*** AVAILABLE DATA
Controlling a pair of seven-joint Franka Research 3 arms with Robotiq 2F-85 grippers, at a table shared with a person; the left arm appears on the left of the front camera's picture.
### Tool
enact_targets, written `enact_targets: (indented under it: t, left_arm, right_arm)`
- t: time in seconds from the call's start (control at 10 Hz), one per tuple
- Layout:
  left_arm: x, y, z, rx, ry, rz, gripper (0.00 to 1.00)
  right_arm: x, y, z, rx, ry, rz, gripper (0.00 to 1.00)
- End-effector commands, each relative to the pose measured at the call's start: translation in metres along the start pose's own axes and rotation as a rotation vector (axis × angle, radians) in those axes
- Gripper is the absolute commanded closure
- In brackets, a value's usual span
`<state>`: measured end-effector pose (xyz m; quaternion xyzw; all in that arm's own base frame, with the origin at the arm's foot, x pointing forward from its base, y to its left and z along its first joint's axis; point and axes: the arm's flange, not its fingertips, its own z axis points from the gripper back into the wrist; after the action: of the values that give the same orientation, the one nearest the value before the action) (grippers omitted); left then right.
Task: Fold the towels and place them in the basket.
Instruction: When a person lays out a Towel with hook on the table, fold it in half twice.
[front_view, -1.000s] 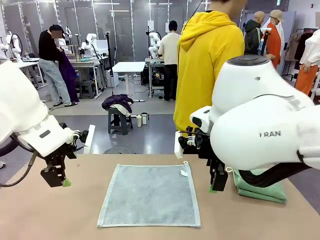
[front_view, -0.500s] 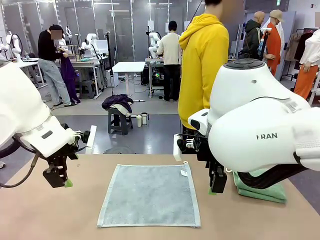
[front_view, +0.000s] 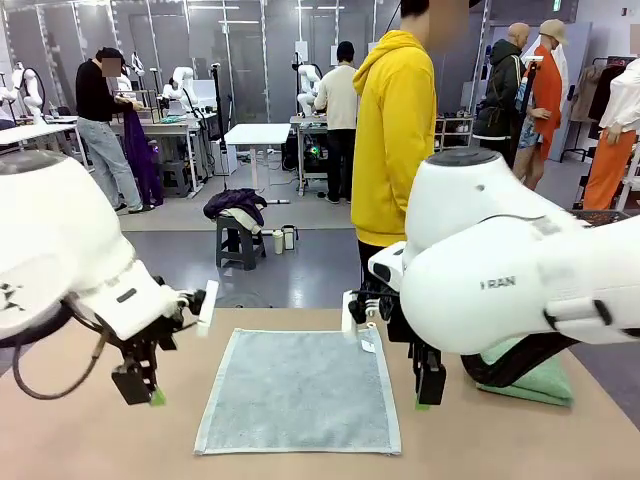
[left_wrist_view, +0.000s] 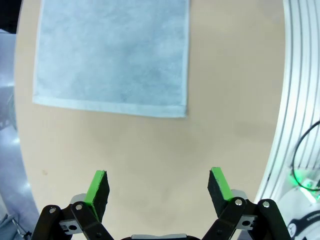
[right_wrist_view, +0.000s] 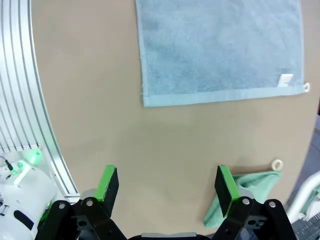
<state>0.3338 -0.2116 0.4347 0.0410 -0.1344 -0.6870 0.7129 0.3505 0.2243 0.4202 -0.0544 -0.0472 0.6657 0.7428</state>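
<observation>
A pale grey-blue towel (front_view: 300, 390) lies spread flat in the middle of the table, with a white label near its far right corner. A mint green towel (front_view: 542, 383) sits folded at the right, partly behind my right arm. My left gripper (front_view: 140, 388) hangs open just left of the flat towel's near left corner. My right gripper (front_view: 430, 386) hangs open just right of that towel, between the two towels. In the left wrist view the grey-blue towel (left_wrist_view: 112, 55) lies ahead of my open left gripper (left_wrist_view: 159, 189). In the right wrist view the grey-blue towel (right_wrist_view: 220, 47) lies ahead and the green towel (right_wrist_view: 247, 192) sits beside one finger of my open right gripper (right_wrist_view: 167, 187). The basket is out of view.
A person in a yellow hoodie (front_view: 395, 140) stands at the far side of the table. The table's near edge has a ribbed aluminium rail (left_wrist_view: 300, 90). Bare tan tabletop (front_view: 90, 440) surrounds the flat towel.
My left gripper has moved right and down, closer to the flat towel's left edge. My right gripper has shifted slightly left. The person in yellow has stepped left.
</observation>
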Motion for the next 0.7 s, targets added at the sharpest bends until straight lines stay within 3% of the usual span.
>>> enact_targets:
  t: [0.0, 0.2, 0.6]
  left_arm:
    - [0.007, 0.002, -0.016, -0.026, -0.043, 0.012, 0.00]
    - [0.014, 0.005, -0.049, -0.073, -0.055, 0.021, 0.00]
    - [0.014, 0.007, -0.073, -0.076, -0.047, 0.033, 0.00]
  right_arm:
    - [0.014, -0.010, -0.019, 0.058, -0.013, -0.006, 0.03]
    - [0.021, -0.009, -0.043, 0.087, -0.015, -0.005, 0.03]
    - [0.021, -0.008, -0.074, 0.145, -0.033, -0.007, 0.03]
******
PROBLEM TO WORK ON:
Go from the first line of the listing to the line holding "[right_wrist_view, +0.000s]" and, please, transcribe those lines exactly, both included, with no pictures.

PROBLEM SOLUTION:
Controlling a pair of seven-joint Franka Research 3 arms with Robotiq 2F-85 grippers, at a table shared with a person; the left arm appears on the left of the front camera's picture.
### Tool
enact_targets, written `enact_targets: (indented under it: t, left_arm, right_arm)`
- t: time in seconds from the call's start (control at 10 Hz), one per tuple
- Layout:
  left_arm: x, y, z, rx, ry, rz, gripper (0.00 to 1.00)
  right_arm: x, y, z, rx, ry, rz, gripper (0.00 to 1.00)
- End-effector commands, each relative to the pose measured at the call's start: translation in metres along the start pose's own axes and rotation as a rotation vector (axis × angle, radians) in those axes
- Gripper is the absolute commanded closure
- In brackets, a value's usual span
`<state>`: measured end-effector pose (xyz m; quaternion xyzw; all in that arm's own base frame, with the origin at the arm's foot, x pointing forward from its base, y to its left and z along its first joint's axis; point and axes: the arm's flange, not its fingertips, its own z axis points from the gripper back into the wrist; after the action: of the values that give the same orientation, the one nearest the value before the action) (grippers omitted); left then right.
Task: Fold the towels and place them in the basket.
Instruction: When a person lays out a Towel with hook on the table, fold it in half twice.
[front_view, -1.000s] 
[front_view, -0.500s] 
[front_view, +0.000s] 
[left_wrist_view, +0.000s] 
[right_wrist_view, +0.000s] 

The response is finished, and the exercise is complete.